→ **Problem to work on**
If a line in the records below contains the word "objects", copy it out.

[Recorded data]
Start of Block

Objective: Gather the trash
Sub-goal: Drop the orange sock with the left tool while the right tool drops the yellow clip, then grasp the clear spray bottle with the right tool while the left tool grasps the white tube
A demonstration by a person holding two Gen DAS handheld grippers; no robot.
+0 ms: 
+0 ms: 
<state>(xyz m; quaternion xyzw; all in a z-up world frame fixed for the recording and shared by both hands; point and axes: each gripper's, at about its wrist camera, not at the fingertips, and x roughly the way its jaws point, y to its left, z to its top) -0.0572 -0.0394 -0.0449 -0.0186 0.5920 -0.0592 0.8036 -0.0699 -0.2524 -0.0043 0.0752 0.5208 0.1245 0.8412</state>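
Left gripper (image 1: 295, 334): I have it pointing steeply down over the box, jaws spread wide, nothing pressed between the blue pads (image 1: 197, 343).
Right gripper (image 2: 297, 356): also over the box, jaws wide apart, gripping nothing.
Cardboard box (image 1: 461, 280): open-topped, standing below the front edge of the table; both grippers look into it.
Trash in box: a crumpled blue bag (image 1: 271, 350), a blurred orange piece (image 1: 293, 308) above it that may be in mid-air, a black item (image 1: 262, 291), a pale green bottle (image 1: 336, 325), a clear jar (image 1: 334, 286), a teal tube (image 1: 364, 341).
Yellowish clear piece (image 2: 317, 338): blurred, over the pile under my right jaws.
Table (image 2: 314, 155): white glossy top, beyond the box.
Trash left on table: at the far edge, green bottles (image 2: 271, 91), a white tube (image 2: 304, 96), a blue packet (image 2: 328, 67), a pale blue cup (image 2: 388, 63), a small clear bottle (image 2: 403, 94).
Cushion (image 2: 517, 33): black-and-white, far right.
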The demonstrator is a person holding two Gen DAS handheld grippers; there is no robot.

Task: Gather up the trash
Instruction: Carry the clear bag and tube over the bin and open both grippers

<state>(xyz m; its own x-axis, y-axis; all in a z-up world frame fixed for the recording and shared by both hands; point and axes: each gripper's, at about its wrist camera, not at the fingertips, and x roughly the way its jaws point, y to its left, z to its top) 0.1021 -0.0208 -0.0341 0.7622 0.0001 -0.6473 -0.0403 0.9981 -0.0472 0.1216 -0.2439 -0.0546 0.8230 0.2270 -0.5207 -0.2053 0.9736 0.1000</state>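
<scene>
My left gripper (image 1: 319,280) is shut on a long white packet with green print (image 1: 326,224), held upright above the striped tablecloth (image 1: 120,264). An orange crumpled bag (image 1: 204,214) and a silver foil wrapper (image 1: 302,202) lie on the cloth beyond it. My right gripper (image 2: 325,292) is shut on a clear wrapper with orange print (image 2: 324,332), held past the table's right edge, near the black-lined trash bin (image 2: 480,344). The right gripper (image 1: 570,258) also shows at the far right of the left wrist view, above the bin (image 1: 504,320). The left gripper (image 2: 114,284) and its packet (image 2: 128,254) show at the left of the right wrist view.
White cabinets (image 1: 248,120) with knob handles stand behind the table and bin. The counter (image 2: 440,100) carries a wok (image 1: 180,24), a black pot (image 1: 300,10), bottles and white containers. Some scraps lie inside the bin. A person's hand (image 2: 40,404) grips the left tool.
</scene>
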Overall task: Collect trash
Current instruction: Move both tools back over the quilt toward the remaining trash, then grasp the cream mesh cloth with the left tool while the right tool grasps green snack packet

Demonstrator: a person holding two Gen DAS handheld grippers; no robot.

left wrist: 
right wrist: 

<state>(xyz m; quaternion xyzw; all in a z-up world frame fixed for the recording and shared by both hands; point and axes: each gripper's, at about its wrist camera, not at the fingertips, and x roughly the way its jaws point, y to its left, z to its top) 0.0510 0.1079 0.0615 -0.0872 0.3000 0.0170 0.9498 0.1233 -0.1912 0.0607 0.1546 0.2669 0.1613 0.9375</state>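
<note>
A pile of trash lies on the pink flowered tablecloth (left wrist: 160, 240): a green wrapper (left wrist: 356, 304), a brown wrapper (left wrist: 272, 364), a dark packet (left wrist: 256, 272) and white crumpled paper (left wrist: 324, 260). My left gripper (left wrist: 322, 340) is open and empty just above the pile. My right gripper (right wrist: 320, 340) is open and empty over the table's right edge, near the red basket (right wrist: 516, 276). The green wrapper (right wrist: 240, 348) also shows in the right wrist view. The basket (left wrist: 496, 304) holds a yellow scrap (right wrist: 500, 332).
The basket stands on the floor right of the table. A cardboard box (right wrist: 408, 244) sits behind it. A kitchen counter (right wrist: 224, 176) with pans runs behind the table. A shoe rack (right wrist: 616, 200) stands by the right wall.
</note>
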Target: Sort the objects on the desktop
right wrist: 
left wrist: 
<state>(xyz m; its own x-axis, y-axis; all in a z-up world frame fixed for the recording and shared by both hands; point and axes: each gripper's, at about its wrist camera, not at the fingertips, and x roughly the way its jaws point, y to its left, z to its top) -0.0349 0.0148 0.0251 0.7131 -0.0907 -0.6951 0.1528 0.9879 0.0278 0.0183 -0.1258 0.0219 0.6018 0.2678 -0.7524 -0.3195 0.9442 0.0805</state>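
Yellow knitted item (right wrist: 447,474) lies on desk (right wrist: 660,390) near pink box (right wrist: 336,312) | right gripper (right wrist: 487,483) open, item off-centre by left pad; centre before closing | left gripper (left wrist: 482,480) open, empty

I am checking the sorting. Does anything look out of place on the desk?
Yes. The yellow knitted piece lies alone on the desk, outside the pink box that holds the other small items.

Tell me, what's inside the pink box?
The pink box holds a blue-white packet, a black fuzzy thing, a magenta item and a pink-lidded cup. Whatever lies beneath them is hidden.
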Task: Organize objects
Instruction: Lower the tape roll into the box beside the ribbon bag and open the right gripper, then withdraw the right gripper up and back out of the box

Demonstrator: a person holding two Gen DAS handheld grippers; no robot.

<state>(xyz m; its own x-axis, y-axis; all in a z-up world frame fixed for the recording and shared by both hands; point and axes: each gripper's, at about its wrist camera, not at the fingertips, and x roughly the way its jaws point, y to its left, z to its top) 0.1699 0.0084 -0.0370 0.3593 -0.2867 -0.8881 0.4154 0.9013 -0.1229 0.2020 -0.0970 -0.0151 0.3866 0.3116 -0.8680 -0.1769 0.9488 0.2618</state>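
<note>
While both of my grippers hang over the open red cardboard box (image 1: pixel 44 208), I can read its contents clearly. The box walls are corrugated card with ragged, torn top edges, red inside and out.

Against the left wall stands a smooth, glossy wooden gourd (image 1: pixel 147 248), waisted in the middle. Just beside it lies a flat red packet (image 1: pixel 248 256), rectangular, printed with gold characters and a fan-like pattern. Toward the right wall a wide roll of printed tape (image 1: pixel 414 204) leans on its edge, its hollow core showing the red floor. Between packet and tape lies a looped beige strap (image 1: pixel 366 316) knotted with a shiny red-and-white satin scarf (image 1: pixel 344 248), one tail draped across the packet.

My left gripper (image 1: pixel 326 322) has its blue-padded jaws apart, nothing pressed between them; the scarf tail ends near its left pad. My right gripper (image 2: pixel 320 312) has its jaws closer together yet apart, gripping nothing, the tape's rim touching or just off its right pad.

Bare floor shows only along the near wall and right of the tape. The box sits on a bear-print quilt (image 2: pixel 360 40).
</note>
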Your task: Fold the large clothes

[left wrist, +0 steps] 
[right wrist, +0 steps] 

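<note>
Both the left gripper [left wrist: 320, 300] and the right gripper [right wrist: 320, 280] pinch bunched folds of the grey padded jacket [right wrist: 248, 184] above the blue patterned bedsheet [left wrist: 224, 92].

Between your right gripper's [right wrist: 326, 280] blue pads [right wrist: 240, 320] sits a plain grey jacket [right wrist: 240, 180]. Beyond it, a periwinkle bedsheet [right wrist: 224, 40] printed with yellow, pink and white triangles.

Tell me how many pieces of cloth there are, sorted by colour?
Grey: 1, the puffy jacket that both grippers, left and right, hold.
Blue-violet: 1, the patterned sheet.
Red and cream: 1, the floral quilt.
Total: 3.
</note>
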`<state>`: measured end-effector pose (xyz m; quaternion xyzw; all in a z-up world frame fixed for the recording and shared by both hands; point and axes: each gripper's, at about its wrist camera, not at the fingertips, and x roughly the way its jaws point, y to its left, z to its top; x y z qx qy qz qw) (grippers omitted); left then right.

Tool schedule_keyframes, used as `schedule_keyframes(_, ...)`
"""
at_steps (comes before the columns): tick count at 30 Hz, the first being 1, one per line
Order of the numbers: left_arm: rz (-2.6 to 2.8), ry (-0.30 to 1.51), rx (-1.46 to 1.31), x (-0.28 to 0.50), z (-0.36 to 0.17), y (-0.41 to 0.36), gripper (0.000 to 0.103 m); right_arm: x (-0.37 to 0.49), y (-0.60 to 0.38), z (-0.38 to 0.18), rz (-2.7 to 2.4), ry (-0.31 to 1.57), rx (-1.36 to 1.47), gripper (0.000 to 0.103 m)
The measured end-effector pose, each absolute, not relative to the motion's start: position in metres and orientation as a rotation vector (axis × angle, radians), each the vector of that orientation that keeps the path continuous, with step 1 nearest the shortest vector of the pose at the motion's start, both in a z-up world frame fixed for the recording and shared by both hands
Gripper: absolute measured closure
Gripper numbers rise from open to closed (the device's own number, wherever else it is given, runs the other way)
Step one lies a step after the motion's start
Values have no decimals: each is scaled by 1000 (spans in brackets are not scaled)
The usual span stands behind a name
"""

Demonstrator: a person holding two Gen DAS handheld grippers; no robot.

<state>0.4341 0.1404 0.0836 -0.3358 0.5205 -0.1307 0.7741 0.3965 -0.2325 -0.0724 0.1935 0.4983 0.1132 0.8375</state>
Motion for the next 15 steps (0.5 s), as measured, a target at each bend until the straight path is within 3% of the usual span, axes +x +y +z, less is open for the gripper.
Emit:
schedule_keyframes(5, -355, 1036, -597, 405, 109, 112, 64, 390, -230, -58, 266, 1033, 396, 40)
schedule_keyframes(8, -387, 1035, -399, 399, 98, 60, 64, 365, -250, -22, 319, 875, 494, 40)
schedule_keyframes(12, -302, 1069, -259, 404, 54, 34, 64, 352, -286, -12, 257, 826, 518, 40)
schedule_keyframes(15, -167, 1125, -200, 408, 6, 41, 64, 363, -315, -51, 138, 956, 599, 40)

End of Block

→ **Problem solution**
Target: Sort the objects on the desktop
Task: Organize objects

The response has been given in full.